» **Exercise objective**
Quote the data exactly, first line to the line containing "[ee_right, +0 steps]", with no pictures.

» **Input data**
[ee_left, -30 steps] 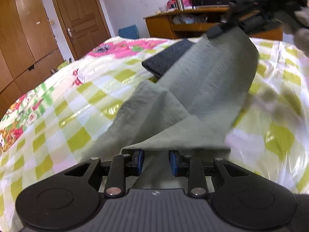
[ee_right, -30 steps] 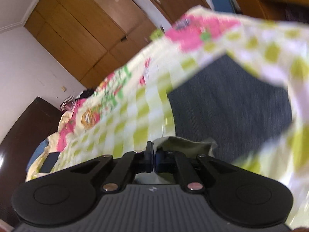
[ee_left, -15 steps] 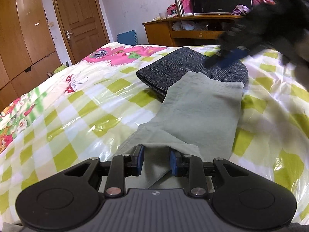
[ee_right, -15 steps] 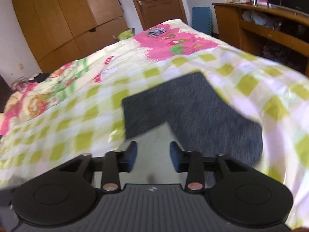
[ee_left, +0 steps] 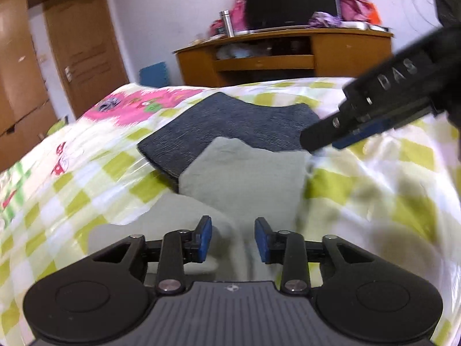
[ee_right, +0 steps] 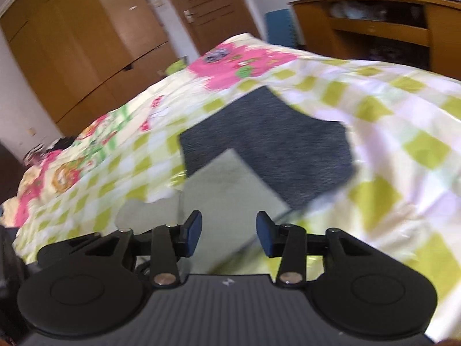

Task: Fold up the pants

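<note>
Jaws, both units: apart, gripping nothing. My left gripper hovers low over the pants; my right gripper hangs above their far end, its blue pads clear of the cloth.

Item, pants: pale grey-green, lying flat on the bed in a long doubled strip. The far end overlaps the corner of a dark folded garment; the near end runs under my left unit. A loose flap sticks out on the left side.

Risks, as I judge them:
- The overlap on the dark garment could drag that piece along at the next fold if I pinch both layers.
- The quilt cover looks glossy, so the strip may slide and skew when pulled.
- The loose flap may leave an uneven edge unless squared first.
- Both views are motion-blurred; fine edge alignment I cannot confirm.

Surface: bed with green-and-white check cover, pink floral patch beyond.

Room: wooden wardrobe, wooden door, wooden desk with a dark screen and a metal flask.
</note>
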`<state>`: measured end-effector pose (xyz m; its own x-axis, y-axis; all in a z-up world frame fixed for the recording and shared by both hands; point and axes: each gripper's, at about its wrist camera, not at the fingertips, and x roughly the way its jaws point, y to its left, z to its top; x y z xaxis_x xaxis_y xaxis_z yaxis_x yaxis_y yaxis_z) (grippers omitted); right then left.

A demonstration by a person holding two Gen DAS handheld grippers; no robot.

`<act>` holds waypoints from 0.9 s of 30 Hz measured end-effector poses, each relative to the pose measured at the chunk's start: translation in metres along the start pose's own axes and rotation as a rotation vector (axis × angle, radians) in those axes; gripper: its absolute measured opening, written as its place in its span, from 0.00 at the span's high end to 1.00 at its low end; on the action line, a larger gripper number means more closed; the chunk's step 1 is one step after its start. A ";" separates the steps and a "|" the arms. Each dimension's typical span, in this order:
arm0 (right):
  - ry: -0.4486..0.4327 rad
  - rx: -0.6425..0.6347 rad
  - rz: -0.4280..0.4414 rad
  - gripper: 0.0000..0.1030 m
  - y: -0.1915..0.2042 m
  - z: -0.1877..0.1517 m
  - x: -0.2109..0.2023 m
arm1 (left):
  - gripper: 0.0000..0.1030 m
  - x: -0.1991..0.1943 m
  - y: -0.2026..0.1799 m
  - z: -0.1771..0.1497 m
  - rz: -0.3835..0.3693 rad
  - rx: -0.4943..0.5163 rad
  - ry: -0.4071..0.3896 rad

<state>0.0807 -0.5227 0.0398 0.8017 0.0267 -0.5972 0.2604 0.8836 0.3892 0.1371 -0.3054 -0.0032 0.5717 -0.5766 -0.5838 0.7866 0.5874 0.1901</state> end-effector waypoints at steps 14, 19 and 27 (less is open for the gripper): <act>0.261 0.023 0.228 0.47 0.049 0.025 0.127 | 0.50 -0.079 0.038 -0.056 0.134 -0.045 0.076; 0.367 0.054 0.234 0.68 0.060 0.026 0.157 | 0.50 -0.083 0.048 -0.062 0.140 -0.085 0.065; -0.037 0.237 0.370 0.97 0.024 0.036 0.062 | 0.50 -0.092 0.055 -0.065 0.162 -0.116 0.047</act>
<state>0.1563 -0.5163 0.0372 0.8819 0.3005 -0.3631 0.0649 0.6856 0.7250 0.1125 -0.1825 0.0095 0.6752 -0.4434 -0.5895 0.6513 0.7334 0.1944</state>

» **Reply**
[ee_left, -30 steps] 
[ee_right, -30 steps] 
[ee_left, -15 steps] 
[ee_right, -15 steps] 
[ee_left, +0 steps] 
[ee_right, +0 steps] 

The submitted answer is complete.